By the next day everyone roaming and shopping were fellow east coast strays comparing notes and fears. I suggested that the antique store post a Welcome Refugee sign. My son got some work done and I listened in on periodic team meetings from home and in between we wandered the downtown, took the canal boat ride and caught a few movies. Thanks for the welcome Augusta.

10 October 2016

Time flies when the wind is blowing!

Quick update. I hope everyone in the path of Hurricane Matthew is safe and home to find minimal destruction. My son and I evacuated to Augusta where he found us a room at Hotel Evacuee on the Fort Gordon Military base. It was actually a Holiday Inn express but welcomed civilians and we were very grateful. Augusta was full of us east coast strays hiding out and sharing what we knew. Being able to stay in touch online was a godsend.
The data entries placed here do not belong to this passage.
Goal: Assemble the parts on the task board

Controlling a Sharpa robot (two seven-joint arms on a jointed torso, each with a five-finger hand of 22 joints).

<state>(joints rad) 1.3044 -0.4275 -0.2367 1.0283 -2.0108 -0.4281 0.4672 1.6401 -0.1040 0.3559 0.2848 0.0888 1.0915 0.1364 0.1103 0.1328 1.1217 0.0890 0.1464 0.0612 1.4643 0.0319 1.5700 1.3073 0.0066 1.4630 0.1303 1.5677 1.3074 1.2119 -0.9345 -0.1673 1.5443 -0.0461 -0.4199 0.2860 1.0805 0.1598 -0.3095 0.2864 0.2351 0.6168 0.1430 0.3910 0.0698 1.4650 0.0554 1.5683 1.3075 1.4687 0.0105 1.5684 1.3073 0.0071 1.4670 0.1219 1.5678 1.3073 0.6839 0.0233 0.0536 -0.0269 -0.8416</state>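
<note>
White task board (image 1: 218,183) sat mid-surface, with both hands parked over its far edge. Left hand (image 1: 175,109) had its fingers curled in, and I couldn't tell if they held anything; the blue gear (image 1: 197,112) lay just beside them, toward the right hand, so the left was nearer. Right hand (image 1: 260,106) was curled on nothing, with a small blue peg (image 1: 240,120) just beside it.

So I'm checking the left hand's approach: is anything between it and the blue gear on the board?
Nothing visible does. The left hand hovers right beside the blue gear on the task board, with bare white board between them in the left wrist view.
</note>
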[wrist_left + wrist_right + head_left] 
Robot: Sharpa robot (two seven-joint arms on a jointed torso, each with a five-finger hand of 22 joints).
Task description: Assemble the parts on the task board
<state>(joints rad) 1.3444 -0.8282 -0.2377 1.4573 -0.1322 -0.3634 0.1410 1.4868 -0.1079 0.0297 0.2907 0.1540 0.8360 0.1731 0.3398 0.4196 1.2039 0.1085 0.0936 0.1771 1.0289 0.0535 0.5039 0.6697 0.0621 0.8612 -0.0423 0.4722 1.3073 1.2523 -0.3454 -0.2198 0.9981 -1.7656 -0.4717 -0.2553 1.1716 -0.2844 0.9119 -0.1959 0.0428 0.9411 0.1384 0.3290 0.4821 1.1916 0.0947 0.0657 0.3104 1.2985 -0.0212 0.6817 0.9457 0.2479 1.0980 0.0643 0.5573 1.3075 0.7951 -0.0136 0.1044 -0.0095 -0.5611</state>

We left for home at the crack of dawn yesterday not knowing what we would find. My little house is low and close to a retention ditch. It did not flood inside! Yipee! I had a lot of debris and tree limbs and still have no power but I can't complain. I opened the windows, got my candles out and rolled my sleeves up and got to work feeling very fortunate.

I may not have power for awhile but all is well and I hope you are as well. Thanks for all the offers of help and shelter. Picture me blowing kisses to everyone!

04 October 2016

Calm before the storm

Charleston, SC   
Well phewy. Things are not going according to my master plan. I had intended to fly to Atlanta for a conference on Friday evening, work through the weekend into Tuesday and then continue on for a quick visit to my daughter out west. Now that we have a mandatory evacuation I thought I might be able to pull of my evacuation in an Atlanta hotel but there is an estimated two hour wait to even talk to a Delta attendant and I don't believe they will be flying anywhere out of Charleston at the end of this week.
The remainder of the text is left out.